→ WORK REQUEST: Check every line below for the word "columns" and show those that hold it.

→ TASK MATERIAL:

_ _ _ _

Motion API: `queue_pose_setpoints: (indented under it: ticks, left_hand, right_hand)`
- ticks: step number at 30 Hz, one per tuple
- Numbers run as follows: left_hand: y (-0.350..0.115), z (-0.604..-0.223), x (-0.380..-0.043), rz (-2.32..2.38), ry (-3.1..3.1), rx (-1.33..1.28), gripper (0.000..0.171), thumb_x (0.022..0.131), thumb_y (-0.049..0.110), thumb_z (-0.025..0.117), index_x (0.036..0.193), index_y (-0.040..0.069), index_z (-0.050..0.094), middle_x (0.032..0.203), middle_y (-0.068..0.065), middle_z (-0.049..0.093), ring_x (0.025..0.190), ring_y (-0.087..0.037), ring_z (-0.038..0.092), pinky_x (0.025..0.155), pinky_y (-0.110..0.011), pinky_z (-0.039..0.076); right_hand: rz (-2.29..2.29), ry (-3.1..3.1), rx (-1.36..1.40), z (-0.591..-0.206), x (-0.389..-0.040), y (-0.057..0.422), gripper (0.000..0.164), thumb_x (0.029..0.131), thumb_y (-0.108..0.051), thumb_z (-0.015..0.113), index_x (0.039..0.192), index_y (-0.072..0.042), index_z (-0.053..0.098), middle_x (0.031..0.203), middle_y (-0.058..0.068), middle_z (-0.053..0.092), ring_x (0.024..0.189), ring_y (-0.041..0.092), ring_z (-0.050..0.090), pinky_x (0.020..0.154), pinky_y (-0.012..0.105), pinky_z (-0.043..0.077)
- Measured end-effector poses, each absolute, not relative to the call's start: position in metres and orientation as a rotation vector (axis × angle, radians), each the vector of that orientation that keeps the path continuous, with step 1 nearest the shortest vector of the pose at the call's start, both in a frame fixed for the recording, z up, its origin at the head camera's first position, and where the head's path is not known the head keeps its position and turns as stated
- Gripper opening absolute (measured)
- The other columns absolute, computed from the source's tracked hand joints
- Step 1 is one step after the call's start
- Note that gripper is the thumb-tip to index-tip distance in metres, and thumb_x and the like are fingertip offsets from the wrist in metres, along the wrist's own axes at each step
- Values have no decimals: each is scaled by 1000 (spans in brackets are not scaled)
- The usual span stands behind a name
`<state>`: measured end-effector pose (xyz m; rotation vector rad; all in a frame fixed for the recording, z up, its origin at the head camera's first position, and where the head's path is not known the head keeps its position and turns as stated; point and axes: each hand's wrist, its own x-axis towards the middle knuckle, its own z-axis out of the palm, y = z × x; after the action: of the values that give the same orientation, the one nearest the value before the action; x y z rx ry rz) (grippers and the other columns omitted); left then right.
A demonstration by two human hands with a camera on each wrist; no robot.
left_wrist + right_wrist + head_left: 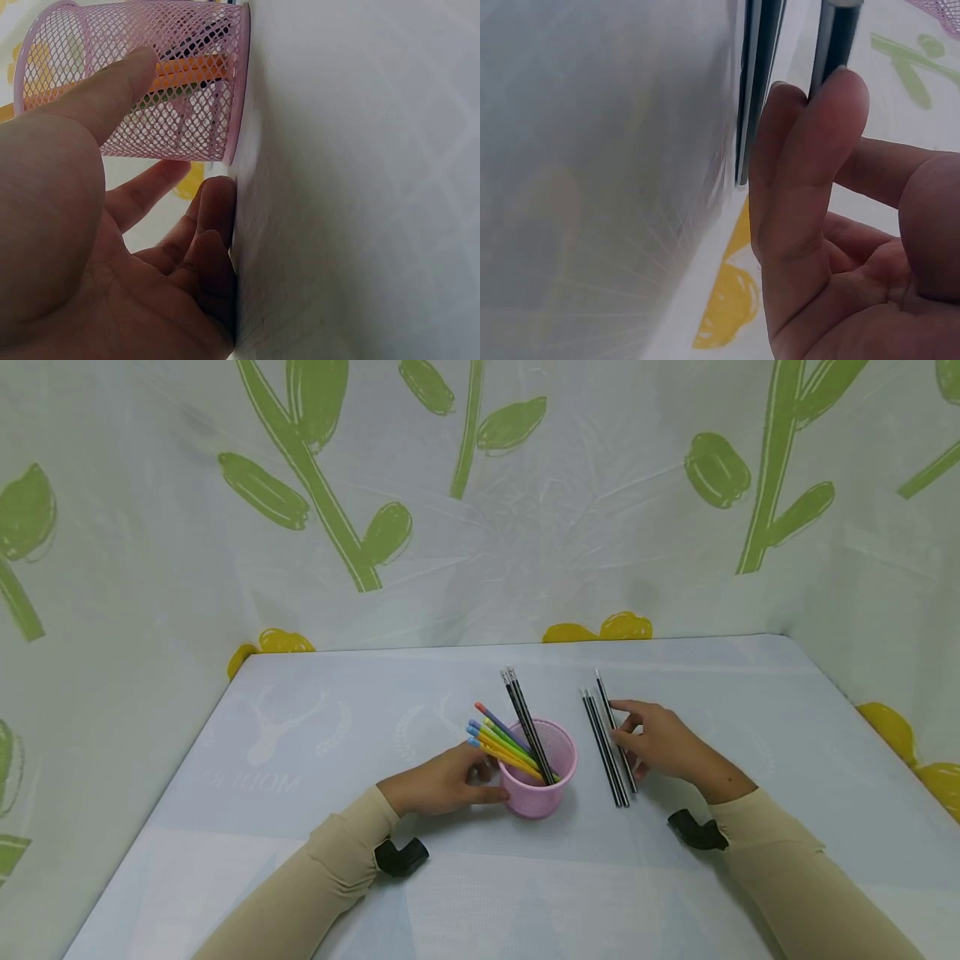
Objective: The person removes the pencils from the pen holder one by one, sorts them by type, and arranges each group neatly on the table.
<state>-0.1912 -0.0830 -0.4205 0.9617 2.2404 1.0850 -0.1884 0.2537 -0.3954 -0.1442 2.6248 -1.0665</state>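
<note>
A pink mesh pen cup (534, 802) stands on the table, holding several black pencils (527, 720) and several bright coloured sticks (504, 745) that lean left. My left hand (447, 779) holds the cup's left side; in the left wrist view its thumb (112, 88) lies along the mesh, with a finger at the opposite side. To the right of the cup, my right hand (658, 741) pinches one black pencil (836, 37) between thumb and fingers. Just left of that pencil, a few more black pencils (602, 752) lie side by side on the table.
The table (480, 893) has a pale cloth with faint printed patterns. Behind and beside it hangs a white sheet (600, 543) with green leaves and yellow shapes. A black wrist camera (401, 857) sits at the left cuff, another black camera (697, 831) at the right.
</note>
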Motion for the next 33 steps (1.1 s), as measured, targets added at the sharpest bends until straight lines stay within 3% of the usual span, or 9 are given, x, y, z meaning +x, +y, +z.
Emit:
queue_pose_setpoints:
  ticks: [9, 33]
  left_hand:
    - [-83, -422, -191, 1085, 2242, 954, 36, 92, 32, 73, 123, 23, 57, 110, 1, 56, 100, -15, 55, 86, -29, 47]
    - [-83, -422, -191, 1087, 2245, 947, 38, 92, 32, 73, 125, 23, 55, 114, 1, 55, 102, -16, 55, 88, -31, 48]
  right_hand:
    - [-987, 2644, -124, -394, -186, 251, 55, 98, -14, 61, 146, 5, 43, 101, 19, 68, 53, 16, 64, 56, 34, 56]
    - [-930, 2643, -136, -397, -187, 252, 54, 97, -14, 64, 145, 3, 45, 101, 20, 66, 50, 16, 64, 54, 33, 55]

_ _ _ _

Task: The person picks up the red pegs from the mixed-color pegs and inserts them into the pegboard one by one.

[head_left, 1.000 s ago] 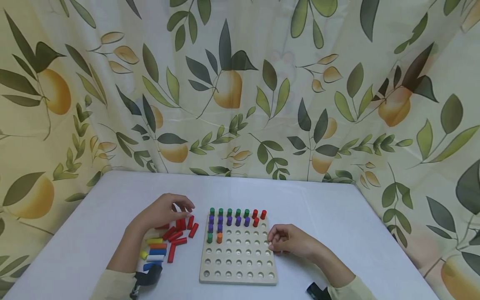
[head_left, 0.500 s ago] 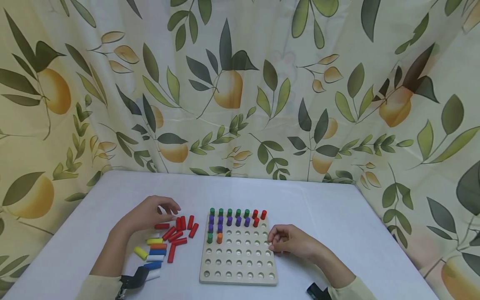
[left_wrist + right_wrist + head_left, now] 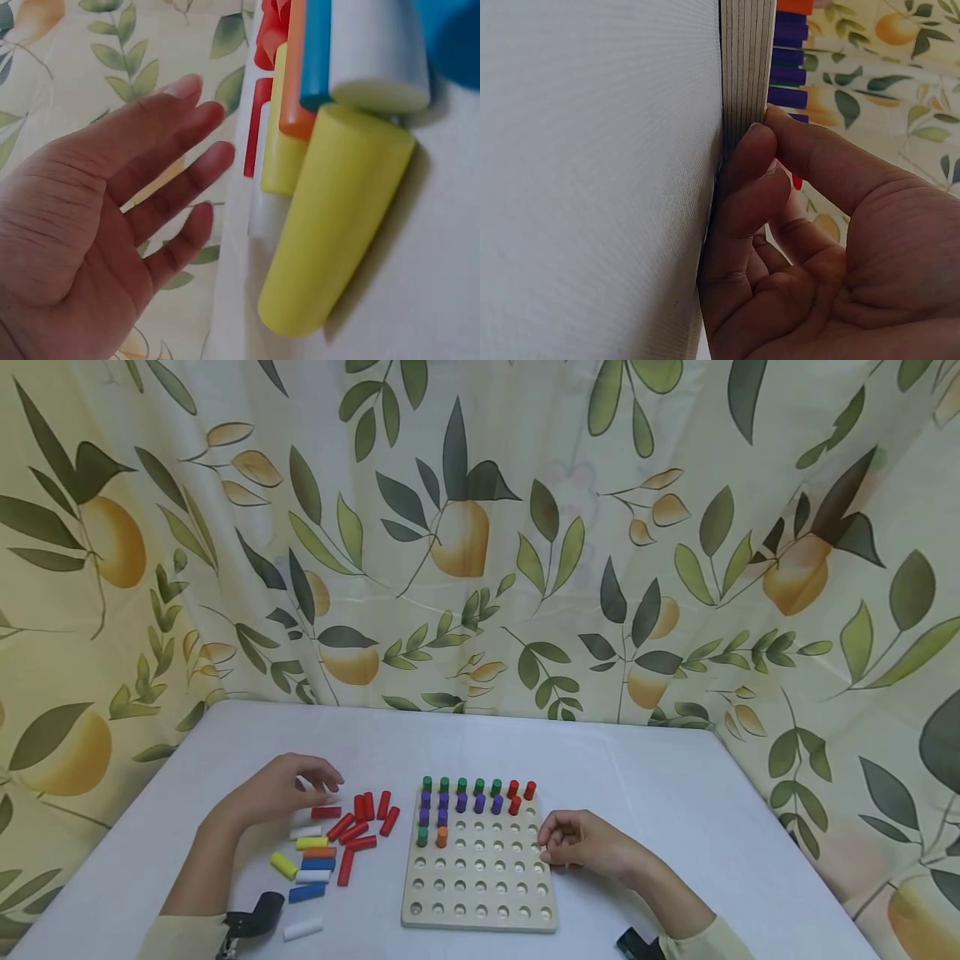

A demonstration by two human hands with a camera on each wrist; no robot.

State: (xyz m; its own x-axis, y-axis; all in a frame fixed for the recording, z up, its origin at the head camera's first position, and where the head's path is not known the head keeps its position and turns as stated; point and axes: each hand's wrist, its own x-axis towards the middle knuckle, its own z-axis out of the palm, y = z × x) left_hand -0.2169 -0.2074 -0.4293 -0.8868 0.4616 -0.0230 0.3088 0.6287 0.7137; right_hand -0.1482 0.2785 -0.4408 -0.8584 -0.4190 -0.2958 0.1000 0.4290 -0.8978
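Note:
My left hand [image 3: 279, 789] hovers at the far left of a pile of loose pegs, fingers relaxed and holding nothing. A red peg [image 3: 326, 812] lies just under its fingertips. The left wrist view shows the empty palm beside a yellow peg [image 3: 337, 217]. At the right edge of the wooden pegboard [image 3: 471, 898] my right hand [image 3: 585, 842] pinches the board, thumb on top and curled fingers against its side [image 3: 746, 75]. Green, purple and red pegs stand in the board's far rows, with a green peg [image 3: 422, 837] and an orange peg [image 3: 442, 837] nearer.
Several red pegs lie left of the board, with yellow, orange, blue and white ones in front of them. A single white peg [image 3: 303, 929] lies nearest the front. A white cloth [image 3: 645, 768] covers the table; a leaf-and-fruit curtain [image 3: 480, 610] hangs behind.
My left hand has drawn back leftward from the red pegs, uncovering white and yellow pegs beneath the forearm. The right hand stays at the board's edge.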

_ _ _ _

→ OUTPUT OF THE EXERCISE:
- The other columns absolute, computed from the source's tracked hand joints
`<state>`: measured end-effector pose (xyz m; rotation vector rad; all in a frame fixed for the recording, z up, its origin at the head camera's first position, and where the head's path is not known the head keeps its position and turns as stated; point and axes: each hand's wrist, its own x-axis towards the middle knuckle, its own z-axis out of the palm, y = z × x; after the action: of the values that give the same orientation, the one nearest the value before the action; x y z rx ry rz) (grippers and the other columns omitted); left then right.

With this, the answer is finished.